Saadi Al Kaabi was born in 1937 in Iraq’s holy city of Najaf, Employing an expressive yet stylised approach, Saadi Al Kaabi’s paintings draw from the rich and diverse reservoir of Iraqi art and heritage. His art in the 1960s experimented with Cubism and Expressionism, as the simplified planes and strong outlines present in the two pieces exhibited demonstrate. Marrying aesthetic influences from Cubism with those from Sumerian, Assyrian, Babylonian and Islamic art, Al Kaabi’s work explores the nuances and contradictions of the human condition. Al Kaabi is a significant member of Iraq’s second generation of modernist artists. A graduate of Baghdad’s Institute of Fine Arts in 1960, the artist’s signature style emerged in the 1970s after two decades of involvement in the avant-garde modern art scene.
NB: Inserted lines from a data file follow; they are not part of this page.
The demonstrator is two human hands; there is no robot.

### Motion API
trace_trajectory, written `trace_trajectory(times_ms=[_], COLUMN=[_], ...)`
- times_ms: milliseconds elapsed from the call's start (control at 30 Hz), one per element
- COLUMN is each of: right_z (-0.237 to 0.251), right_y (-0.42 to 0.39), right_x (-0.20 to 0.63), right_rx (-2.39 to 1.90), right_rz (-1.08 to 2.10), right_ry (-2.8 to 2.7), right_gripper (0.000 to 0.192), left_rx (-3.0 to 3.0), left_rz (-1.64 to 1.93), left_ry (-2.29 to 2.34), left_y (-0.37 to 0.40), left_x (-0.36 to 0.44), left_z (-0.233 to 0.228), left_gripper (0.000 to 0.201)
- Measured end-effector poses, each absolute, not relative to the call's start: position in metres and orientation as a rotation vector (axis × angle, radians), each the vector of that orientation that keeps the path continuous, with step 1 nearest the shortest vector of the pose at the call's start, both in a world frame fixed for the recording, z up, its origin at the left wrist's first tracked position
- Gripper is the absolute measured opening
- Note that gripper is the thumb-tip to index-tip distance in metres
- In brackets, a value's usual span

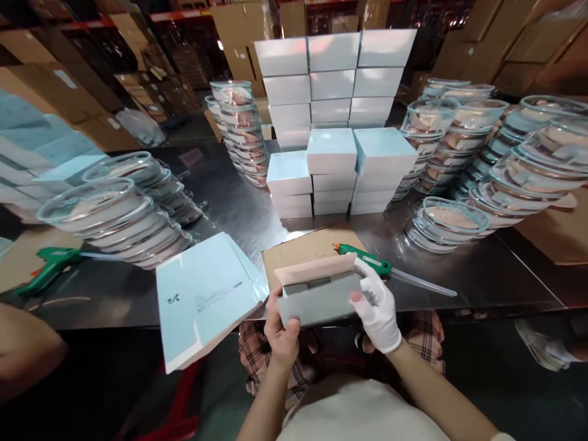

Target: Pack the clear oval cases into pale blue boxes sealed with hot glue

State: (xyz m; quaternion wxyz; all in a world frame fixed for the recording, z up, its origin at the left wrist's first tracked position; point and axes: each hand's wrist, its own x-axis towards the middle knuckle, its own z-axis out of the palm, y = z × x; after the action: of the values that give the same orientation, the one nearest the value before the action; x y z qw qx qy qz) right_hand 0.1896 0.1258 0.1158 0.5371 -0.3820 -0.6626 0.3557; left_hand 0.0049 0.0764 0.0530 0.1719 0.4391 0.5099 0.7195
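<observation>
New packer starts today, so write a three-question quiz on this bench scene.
1. True or false: both hands wear gloves.
2. What lies on the table just beyond the right hand? A) scissors B) glue gun C) tape
3. Fill in: both hands hold a half-folded ____.

Key:
1. False; only the right is gloved, the left hand is bare.
2. B, the green glue gun.
3. box.
</observation>
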Motion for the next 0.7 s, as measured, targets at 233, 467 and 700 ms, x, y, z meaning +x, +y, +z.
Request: trace_trajectory(times_ms=[233, 467, 700], right_z=[0.135, 0.118, 0.094], right_y=[0.129, 0.15, 0.169], right_x=[0.199, 0.252, 0.251], right_rx=[-1.066, -2.256, -1.89], right_rz=[0.972, 0.799, 1.141], right_ry=[-1.388, -1.644, -1.243], right_gripper=[0.035, 0.04, 0.029], left_rx=[1.499, 1.909, 1.615], left_rz=[2.084, 2.004, 2.087], left_ry=[1.573, 1.311, 1.508], left_y=[0.079, 0.092, 0.067], left_x=[-0.009, -0.026, -0.007], left_z=[0.057, 0.058, 0.079], left_gripper=[0.054, 0.053, 0.031])
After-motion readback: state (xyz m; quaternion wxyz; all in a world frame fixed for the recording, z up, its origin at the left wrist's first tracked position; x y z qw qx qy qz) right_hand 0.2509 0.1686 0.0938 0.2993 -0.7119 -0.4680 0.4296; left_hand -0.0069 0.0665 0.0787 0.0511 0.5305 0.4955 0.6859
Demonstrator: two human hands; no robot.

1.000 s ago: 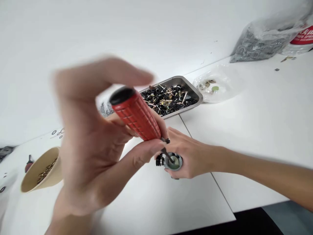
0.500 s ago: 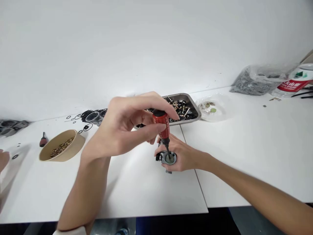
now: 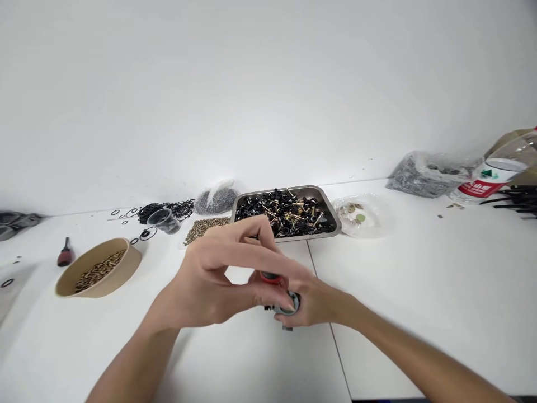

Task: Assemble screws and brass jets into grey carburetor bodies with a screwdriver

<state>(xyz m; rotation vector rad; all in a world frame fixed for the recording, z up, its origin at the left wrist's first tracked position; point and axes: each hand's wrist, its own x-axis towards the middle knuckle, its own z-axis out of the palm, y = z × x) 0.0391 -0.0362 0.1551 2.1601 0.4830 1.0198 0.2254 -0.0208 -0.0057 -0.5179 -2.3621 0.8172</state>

Al Kaabi applies thick layers of paint in his works, using ginger earth tones to compose highly textured paintings. His practice forms part of a broader post-independence artistic approach in the Arab world concerned with fashioning a new national identity that involved looking to the past in search of cultural authenticity. Al Kaabi has participated in numerous international exhibitions, including the 1976 Venice Biennale. In the 1980s, he torched his personal archive of press clippings covering his career as a way of expunging the suggestion of his success to start anew.